I'm surprised so many people are passionately defending him. I read a few of the comments in this thread before playing the video and I thought it would be one of those implicit comments that 90% of people would deny as racist, but this is explicitly racist. I felt so uncomfortable watching the video.
Quote:
Originally posted by TrashyNavy
usually things people on atrl say are racist aren't racist at all but this is extremely racist
|
No, they usually are racist, but this is just obviously racist. It wasn't one quick comment or a passing assumption about his background that most people wouldn't notice.
Quote:
Originally posted by J-esper
These days the racist card gets picked up in seconds, every joke, whether harsh or not is made HUGE. If people continue this way and go arguing and analyzing everything that has been said by others in the context whether it is racist or not, then this world will end in a global world war sooner than later. People feel infected, hurt and bullied with every word or sentence that can be directed back at a culture, race or other little thing.
Was it harsh? maybe. Did it cause any drama in the Netherlands under the chinese community on a national scale or did the man went to an organisation to report racism? NO! There it should stay.
Racism is partly about contextuality and about own "taste". Ofcourse there is a line, but this is also on how fast you get offended and what you find offended or how sensitive you are.
I bet there are jokes about other countries, cultures and maybe even races in every country, even on a quiet harsh way. But it is abotu the way you deal with it. Yo can pick up the racism card, cause drama, create hate or people could just pretend they don'care, laugh along with it a bit and the next time such jokes won't be any "fun" anymore, since it's old and people moved on.

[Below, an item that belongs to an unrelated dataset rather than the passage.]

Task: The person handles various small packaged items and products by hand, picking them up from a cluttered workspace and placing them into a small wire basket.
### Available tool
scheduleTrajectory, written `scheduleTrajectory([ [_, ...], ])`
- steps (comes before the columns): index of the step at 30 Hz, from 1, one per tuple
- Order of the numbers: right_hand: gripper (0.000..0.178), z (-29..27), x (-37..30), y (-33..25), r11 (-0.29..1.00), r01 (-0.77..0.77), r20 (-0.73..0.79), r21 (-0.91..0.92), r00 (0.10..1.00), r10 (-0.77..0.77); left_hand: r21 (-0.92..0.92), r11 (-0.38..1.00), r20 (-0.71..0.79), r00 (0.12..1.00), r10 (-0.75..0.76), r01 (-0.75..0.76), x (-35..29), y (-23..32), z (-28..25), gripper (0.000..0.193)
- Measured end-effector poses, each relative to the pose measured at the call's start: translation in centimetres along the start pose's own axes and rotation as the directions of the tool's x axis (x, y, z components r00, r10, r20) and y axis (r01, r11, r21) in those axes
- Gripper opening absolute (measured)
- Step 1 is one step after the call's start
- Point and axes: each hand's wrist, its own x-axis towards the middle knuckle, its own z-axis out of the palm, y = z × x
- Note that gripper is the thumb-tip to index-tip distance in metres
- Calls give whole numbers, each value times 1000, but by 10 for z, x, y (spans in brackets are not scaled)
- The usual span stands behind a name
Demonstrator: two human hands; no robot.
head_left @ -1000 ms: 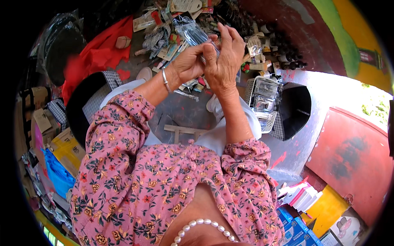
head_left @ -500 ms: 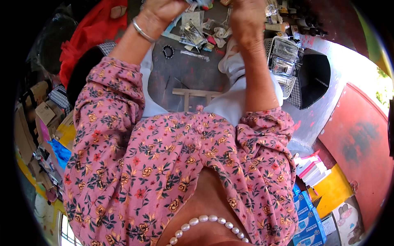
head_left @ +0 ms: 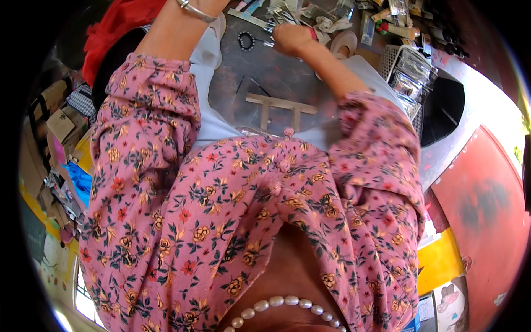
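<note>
My right hand point(head_left: 290, 40) reaches down to the dark ground between my legs. Its fingers are curled over a slim clear packet point(head_left: 269, 43), of which only the left end shows; how firmly they grip it is hidden. Just left of that hand lies a dark beaded bracelet point(head_left: 246, 40). Past the upper edge of the head view my left hand is cut off, leaving only the forearm and a silver bangle point(head_left: 196, 11) at the wrist. Behind the right hand are small packets point(head_left: 284, 16) and a crumpled white cloth point(head_left: 333, 24).
A wooden frame piece point(head_left: 281, 104) lies between my legs. To the right stands a white basket point(head_left: 389, 62) holding clear packets, with tubes point(head_left: 401, 31) and dark bottles beyond. Red fabric point(head_left: 113, 36) is at far left, above cardboard boxes point(head_left: 61, 124).
My right hand has come down and left onto the slim packet. My left hand, with a bluish thing near it before, has gone out past the upper edge. The whole view has shifted.
</note>
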Motion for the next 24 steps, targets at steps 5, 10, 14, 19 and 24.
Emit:
scheduleTrajectory([
  [5, 30, 124, 39, -5, 958, -144, 164, 248, 981, 105, 160, 976, -167, 970, 174, -148, -22, 0, 23, 13],
  [10, 26, 201, 26, -41, 942, -206, 190, 263, 969, 159, 127, 983, -312, 936, 164, -130, -68, 15, 14, 16],
  [14, 20, 234, 28, -43, 985, -46, 138, 168, 990, 23, 209, 976, -203, 974, 101, -58, -91, 21, -8, 31],
  [19, 18, 256, 35, -60, 977, 61, 102, 206, 991, -83, -81, 994, -335, 941, 45, -76, -92, 7, 24, 34],
  [24, 16, 257, 34, -59, 984, 160, 90, 72, 982, -166, -107, 986, -339, 937, 86, -129, -87, 4, 25, 36],
])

I have german blood, and if I had to get mad everytime someone makes a same kind of joke about germans here in Holland, I already would have moved out of the country. But I just don't care, live my life and people forget their jokes about it and also move on.
there are already so many things to worry about in life and in this world
|
It's really easy to say there other things to worry in life and turn the other cheek when you're not actually on the receiving end of this type of behavior. You mentioned that you have German blood, but you don't care when people make comments about Germans; well, of course not. You're only part German, you don't identify with Germans and you're more than likely not perceived as one. On the other hand, the contestant is Chinese and will always be seen as Chinese everywhere. If you walked up on that stage, it's highly unlikely that judge (or anyone) would be belittling your German background.
The only way to deal with bigotry or any issue is to actually address and discuss it, not ignore it. Just because the Dutch Chinese community doesn't care (Asians are always cooperative about everything so that doesn't say much) doesn't mean we should ignore it.
Quote:
Originally posted by longjohn9898
Racism is not just using verbal slurs or doing physical harm to other people with racial motivations. It can be seen on an individual level and a systemic level; it pervades our society and influences, even subconsciously, how we treat each other and judge each other. This video/situation is a blatant example of racism from one individual, but I think we should also recognize how our preconceived notions of other people based on their race (or gender, or class, etc.) affects what we think of them, even before we are consciously aware of it. We are a product of all of the media and culture we have been exposed to, and acknowledging this fact allows us to think about it, question it, and challenge it.
|
Exactly. People have this bad habit of thinking racism or bigotry in general is this Nazi-like hatred of [insert groups] when it's usually seems minor and implicit. My mother is a big homophobe, but she never rants about gay people, never uses anti-gay slurs and never advocates the death of gay people. In fact, I remember her being really upset when I was a child when she was watching a news story about gay people being attacked in Central Park and decapitated. It doesn't change that she's a homophobe with the idea that gay people are strange, scary aliens deeply embedded in her mind.